#### ABOUT THIS TASK
Please return each of the entries below exactly as they appear.

○ ○ ○ ○

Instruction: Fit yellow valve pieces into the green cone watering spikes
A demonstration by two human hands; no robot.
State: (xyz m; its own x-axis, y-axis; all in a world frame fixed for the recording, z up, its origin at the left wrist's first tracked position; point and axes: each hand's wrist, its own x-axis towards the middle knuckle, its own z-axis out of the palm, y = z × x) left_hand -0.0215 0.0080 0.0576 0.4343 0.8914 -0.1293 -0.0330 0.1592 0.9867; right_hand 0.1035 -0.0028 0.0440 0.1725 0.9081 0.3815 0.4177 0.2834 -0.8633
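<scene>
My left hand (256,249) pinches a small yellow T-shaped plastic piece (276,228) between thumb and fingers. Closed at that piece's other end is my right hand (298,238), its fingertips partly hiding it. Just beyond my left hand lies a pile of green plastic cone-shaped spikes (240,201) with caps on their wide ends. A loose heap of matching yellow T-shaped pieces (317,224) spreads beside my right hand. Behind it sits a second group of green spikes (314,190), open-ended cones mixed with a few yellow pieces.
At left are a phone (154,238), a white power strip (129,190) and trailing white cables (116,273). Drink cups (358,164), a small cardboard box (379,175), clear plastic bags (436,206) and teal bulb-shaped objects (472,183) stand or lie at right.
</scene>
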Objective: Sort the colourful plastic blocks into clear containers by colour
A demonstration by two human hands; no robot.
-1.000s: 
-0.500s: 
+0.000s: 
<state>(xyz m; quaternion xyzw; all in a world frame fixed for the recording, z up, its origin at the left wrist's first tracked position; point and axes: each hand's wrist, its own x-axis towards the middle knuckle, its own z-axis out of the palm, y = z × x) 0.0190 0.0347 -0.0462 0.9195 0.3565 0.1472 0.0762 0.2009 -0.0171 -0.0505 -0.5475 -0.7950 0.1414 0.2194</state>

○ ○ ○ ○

#### REPLY
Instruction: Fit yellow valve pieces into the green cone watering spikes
A demonstration by two human hands; no robot.
State: (xyz m; its own x-axis, y-axis; all in a world frame fixed for the recording, z up, its origin at the left wrist's first tracked position; point and axes: each hand's wrist, its own x-axis towards the middle knuckle, its own z-axis out of the palm, y = z × x) left_hand -0.0215 0.0080 0.0576 0.4343 0.8914 -0.1293 -0.0330 0.1592 0.9867; right_hand 0.1035 -0.0028 0.0440 0.1725 0.9081 0.3815 0.4177 0.2834 -0.8633
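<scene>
My left hand (256,249) pinches a small yellow T-shaped plastic piece (276,228) between thumb and fingers. Closed at that piece's other end is my right hand (298,238), its fingertips partly hiding it. Just beyond my left hand lies a pile of green plastic cone-shaped spikes (240,201) with caps on their wide ends. A loose heap of matching yellow T-shaped pieces (317,224) spreads beside my right hand. Behind it sits a second group of green spikes (314,190), open-ended cones mixed with a few yellow pieces.
At left are a phone (154,238), a white power strip (129,190) and trailing white cables (116,273). Drink cups (358,164), a small cardboard box (379,175), clear plastic bags (436,206) and teal bulb-shaped objects (472,183) stand or lie at right.
</scene>
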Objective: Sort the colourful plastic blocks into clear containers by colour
A demonstration by two human hands; no robot.
-1.000s: 
-0.500s: 
+0.000s: 
<state>(xyz m; quaternion xyzw; all in a world frame fixed for the recording, z up, its origin at the left wrist's first tracked position; point and axes: each hand's wrist, its own x-axis towards the middle knuckle, its own z-axis out of the palm, y = z × x) 0.0190 0.0347 -0.0462 0.9195 0.3565 0.1472 0.0762 0.2009 -0.0171 -0.0505 -0.5475 -0.7950 0.1414 0.2194</state>

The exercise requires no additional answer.